◆ Data to use ◆
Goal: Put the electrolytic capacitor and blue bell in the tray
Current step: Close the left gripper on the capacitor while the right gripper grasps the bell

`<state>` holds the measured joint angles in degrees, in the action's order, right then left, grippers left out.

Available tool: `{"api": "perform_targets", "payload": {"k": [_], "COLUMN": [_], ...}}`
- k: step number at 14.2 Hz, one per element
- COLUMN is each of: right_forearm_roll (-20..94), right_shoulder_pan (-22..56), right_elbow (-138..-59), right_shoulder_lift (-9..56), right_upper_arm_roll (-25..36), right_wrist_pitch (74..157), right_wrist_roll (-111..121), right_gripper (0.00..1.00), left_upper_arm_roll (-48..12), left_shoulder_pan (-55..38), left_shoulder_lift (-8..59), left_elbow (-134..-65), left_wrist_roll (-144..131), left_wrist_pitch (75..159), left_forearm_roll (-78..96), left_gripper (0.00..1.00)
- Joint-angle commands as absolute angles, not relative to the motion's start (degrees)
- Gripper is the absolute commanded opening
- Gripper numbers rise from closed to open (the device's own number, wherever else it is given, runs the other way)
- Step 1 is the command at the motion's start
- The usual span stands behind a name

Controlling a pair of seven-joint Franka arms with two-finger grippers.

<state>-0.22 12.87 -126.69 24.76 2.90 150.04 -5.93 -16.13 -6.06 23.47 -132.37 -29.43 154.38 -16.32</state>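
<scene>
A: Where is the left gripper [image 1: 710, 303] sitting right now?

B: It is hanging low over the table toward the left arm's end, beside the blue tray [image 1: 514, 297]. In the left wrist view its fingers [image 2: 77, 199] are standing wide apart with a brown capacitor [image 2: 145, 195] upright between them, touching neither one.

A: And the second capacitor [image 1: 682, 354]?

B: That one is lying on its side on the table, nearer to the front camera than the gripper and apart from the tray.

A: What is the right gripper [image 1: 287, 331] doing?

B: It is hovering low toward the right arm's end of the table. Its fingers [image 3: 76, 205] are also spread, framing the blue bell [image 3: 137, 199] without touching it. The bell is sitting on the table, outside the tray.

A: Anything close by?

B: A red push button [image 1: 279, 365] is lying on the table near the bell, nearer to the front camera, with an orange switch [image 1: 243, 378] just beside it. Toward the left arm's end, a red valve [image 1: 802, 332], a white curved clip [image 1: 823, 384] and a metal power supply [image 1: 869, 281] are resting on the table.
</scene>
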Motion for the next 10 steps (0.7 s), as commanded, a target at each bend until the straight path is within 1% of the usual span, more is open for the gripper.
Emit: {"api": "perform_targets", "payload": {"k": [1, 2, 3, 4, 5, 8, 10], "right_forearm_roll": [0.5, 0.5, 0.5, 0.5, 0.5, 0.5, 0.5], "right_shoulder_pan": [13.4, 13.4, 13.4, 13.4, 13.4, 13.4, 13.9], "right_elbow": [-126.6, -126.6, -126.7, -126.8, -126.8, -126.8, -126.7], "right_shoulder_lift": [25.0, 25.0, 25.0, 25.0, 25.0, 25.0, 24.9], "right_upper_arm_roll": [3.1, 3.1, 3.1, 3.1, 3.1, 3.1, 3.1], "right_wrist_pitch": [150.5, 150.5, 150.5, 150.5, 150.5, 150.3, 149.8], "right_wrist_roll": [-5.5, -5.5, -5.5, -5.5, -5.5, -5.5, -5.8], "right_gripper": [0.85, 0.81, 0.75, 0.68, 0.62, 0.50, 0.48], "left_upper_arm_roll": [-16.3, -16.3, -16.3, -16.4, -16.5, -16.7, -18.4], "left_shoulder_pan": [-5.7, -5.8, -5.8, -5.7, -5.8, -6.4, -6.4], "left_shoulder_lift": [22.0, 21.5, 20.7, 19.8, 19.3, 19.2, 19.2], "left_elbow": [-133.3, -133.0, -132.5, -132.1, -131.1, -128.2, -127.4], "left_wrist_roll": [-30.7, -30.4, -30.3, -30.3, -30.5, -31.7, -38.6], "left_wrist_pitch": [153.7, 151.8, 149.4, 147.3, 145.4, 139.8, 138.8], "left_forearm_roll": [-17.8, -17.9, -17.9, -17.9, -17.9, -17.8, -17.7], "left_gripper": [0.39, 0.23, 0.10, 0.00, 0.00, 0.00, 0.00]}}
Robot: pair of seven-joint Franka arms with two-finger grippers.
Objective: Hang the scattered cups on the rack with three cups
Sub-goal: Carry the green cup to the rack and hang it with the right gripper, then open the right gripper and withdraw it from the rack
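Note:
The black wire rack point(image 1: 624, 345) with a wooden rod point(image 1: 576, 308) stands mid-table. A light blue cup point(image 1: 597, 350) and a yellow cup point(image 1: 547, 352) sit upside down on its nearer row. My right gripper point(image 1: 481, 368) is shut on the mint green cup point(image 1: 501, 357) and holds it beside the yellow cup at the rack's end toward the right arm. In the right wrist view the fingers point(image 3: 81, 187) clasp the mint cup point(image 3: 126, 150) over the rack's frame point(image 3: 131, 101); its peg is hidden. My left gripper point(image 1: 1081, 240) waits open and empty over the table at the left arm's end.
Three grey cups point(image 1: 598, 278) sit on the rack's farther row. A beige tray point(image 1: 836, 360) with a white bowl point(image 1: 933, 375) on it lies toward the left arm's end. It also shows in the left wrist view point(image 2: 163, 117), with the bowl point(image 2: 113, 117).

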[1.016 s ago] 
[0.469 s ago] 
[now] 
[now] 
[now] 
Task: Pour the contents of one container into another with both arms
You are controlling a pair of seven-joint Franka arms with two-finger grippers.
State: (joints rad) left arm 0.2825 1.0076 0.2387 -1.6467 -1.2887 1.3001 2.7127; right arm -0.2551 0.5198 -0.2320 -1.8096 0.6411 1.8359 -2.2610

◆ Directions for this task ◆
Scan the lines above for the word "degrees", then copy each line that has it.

◆ Solved problem ◆
`<state>` holds the measured joint angles in degrees, in the action's order, right then left, grippers left out.
- Joint-angle commands as absolute angles, not relative to the motion's start (degrees)

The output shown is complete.